LAGARDE Louis [LAGARDE Jean, Louis.

Par Jacques Girault

Né le 17 avril 1906 à Goès (Basses-Pyrénées, Pyrénées-Atlantiques), mort le 19 octobre 1992 à La Verrières (Yvelines) ; instituteur dans les Pyrénées-Atlantiques ; militant syndicaliste ; militant socialiste SFIO.

Fils d’un ouvrier d’usine, Louis Lagarde reçut les premiers sacrements catholiques. Elève de l’école primaire supérieure d’Oloron, il entra à l’École normale d’instituteurs de Lescar en 1922 puis exerça dans diverses communes du département dont, avec son épouse, Sallespisse dans les années 1930 où il était secrétaire de mairie et animait l’amicale laïque, créée en 1936. Pendant la guerre, il enseigna à Biarritz où il resta jusqu’à sa retraite.
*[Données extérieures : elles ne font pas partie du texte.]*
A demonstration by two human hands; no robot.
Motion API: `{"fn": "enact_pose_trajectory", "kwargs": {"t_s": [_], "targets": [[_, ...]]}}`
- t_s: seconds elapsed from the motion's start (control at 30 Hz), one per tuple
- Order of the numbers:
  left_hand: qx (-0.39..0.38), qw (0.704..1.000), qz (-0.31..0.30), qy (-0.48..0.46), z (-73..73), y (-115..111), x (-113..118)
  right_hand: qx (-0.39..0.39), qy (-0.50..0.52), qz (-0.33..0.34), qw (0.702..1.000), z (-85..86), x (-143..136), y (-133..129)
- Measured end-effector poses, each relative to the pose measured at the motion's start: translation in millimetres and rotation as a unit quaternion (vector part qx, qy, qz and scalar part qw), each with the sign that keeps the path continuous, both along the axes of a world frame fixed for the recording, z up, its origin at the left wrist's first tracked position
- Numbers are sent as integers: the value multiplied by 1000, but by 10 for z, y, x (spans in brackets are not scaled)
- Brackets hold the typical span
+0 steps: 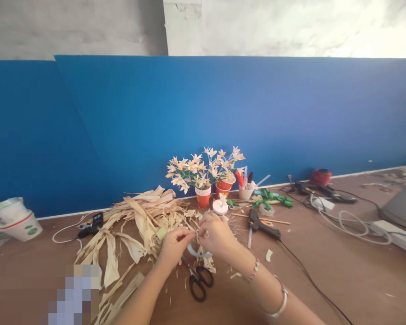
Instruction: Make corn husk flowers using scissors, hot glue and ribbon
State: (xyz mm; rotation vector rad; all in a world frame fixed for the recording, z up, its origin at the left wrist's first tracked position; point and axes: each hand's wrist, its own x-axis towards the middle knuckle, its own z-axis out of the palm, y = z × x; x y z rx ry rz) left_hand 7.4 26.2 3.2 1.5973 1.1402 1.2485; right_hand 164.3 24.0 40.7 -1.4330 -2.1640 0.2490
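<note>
Held left hand [176,243] and right hand [218,237] close together above the counter [325,275], left fingers pinched together and right fingers curled, tips partly hidden; could not tell about anything gripped between them. Counted one pale blue ring [199,254] partly behind the hands, one pair of black-handled scissors [195,285] just below, one pile of pale dry strips [145,212] to the left, two red cup stacks [203,200] bearing pale flowers [193,166] at the back, one glue gun [265,228] to the right, two bracelets [284,301] on the right arm.
</note>
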Motion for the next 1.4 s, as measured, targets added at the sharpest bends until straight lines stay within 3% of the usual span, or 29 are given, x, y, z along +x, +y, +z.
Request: {"fn": "enact_pose_trajectory", "kwargs": {"t_s": [0.23, 0.43, 0.57, 0.77, 1.03, 1.2, 1.4], "targets": [[32, 999, -20, 1, 7, 0, -18, -59, 44, 57, 996, 109, 79, -15], [15, 1000, -22, 0, 0, -14, -14, -86, 45, 69, 993, 199, 94, -55], [18, 1000, -18, 11, 24, -39, -3, -72, 34, 71, 994, 130, 73, -48], [6, 1000, -10, -4, 26, -37, 11, 1, -11, 22, 1000, 1, -17, -31], [-180, 979, -67, -73, -19, -42, 55, 54, -56, 22, 997, 16, 3, -10], [-186, 969, -49, -158, 23, -41, 64, 70, -62, 32, 995, 7, 8, -4], [-165, 977, -32, -133, 40, -28, 39, 67, -41, 48, 996, -3, 11, -3]]}}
Lagarde, exempté du service militaire, se maria religieusement « par tradition », en septembre 1929 à Méritein (Basses-Pyrénées) avec une institutrice. Leur fils, dans les années 1930, fut seulement baptisé.

Lagarde adhéra au Syndicat national (CGT) dès sa première nomination en 1925. Il eut dans les années 1930 à lutter contre l’influence de l’école religieuse dans son village. Il fut gréviste le 30 novembre 1938 alors qu’il avait voté contre son organisation lors de l’assemblée générale. Participant au mouvement de solidarité avec les républicains espagnols, condamnant la non-participation, il accueillit jusqu’en 1950 un jeune enfant espagnol. Il réussit à faire libérer d’un camp le frère de ce dernier en 1939 qui partit aussitôt pour l’Argentine. Il ne prit pas part aux luttes pacifistes du SNI. Non mobilisé au début de la guerre, par la suite, il aida à franchir la ligne de démarcation et la frontière espagnole. Il fut en contact avec la Résistance (Armée secrète).
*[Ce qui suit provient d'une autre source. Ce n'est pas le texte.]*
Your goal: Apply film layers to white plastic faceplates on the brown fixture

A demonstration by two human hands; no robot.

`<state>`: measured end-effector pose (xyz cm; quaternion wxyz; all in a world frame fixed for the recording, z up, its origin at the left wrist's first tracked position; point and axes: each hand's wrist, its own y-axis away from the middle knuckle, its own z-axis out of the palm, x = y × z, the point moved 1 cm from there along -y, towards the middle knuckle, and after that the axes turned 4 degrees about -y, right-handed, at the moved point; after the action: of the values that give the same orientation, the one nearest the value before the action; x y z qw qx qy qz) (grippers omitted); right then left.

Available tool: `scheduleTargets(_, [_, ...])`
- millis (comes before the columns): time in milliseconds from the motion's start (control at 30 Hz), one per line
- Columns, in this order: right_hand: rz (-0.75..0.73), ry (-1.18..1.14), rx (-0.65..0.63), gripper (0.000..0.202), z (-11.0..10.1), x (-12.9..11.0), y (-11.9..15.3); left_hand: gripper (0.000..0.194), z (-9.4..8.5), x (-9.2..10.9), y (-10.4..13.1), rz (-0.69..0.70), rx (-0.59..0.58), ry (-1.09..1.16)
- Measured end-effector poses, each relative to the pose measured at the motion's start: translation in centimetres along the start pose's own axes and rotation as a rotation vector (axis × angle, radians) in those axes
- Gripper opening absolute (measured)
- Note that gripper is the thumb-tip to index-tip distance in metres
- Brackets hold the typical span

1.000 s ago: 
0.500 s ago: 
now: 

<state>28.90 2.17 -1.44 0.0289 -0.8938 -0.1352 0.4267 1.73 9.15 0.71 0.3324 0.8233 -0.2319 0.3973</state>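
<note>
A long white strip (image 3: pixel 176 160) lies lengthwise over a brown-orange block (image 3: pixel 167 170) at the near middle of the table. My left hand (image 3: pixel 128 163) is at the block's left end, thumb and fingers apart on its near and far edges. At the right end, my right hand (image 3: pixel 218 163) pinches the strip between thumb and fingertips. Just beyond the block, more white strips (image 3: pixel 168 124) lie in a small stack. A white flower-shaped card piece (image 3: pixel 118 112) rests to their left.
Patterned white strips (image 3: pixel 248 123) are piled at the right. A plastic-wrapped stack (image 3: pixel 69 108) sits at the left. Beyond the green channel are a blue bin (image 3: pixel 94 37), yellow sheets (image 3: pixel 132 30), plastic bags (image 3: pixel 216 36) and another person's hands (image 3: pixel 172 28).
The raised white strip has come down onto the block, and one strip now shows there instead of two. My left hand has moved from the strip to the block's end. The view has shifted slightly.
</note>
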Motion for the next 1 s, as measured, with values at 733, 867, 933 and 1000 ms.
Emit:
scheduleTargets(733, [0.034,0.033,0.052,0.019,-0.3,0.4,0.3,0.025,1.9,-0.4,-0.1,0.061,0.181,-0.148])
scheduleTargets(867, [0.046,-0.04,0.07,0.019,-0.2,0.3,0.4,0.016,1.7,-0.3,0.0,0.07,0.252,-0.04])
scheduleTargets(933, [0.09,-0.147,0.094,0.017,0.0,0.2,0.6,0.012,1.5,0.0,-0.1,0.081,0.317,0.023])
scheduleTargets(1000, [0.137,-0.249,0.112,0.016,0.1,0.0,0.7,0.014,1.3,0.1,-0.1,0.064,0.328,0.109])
Responsable à l’action laïque dans le bureau départemental du Syndicat national des instituteurs formé à la Libération, Lagarde était le secrétaire de la section départementale du Syndicat national des instituteurs entre 1948 et 1951. Il intervint lors des réunions du conseil national, le 27 décembre 1950, pour demander une accélération des mises à la retraite pour permettre le recrutement des jeunes, le 19 mars 1951, sur la question de la revalorisation et le 11 octobre 1951 dans la discussion de l’action de défense de l’école laïque. Lors de la première séance du congrès national du SNI à Pau, le 16 juillet 1953, il était assesseur de la première séance.
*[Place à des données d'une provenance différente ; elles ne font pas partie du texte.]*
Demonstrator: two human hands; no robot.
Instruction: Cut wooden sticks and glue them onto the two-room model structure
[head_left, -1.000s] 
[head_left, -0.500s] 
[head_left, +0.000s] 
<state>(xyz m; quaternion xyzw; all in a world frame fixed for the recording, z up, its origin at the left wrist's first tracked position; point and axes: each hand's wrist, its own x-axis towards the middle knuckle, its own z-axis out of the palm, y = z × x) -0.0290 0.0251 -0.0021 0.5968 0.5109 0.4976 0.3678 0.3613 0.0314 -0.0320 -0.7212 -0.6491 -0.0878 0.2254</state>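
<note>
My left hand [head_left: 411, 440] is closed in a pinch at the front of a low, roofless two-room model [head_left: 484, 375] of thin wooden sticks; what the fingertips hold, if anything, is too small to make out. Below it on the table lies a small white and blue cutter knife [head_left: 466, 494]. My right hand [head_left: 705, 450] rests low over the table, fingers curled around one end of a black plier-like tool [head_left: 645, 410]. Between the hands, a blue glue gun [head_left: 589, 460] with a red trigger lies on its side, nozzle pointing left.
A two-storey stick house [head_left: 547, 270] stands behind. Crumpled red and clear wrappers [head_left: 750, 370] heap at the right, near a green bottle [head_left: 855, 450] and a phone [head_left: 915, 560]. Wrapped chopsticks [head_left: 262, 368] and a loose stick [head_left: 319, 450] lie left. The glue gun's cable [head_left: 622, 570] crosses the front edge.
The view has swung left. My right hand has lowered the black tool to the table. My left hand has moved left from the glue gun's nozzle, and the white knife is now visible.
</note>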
Lagarde adhéra au Parti socialiste SFIO en 1930 à la section d’Orthez. Il créa une section socialiste dans son village et créa un éphémère syndicat des métayers sous le Front populaire. A partir de 1946, il n’adhéra plus à un parti politique en raison de ses responsabilités syndicales.

Pour citer cet article :
http://maitron-en-ligne.univ-paris1.fr/spip.php?article136497, notice LAGARDE Louis [LAGARDE Jean, Louis. par Jacques Girault, version mise en ligne le 31 mars 2011, dernière modification le 22 avril 2011.

Par Jacques Girault

SOURCES : Presse syndicale. — Renseignements fournis par l’intéressé.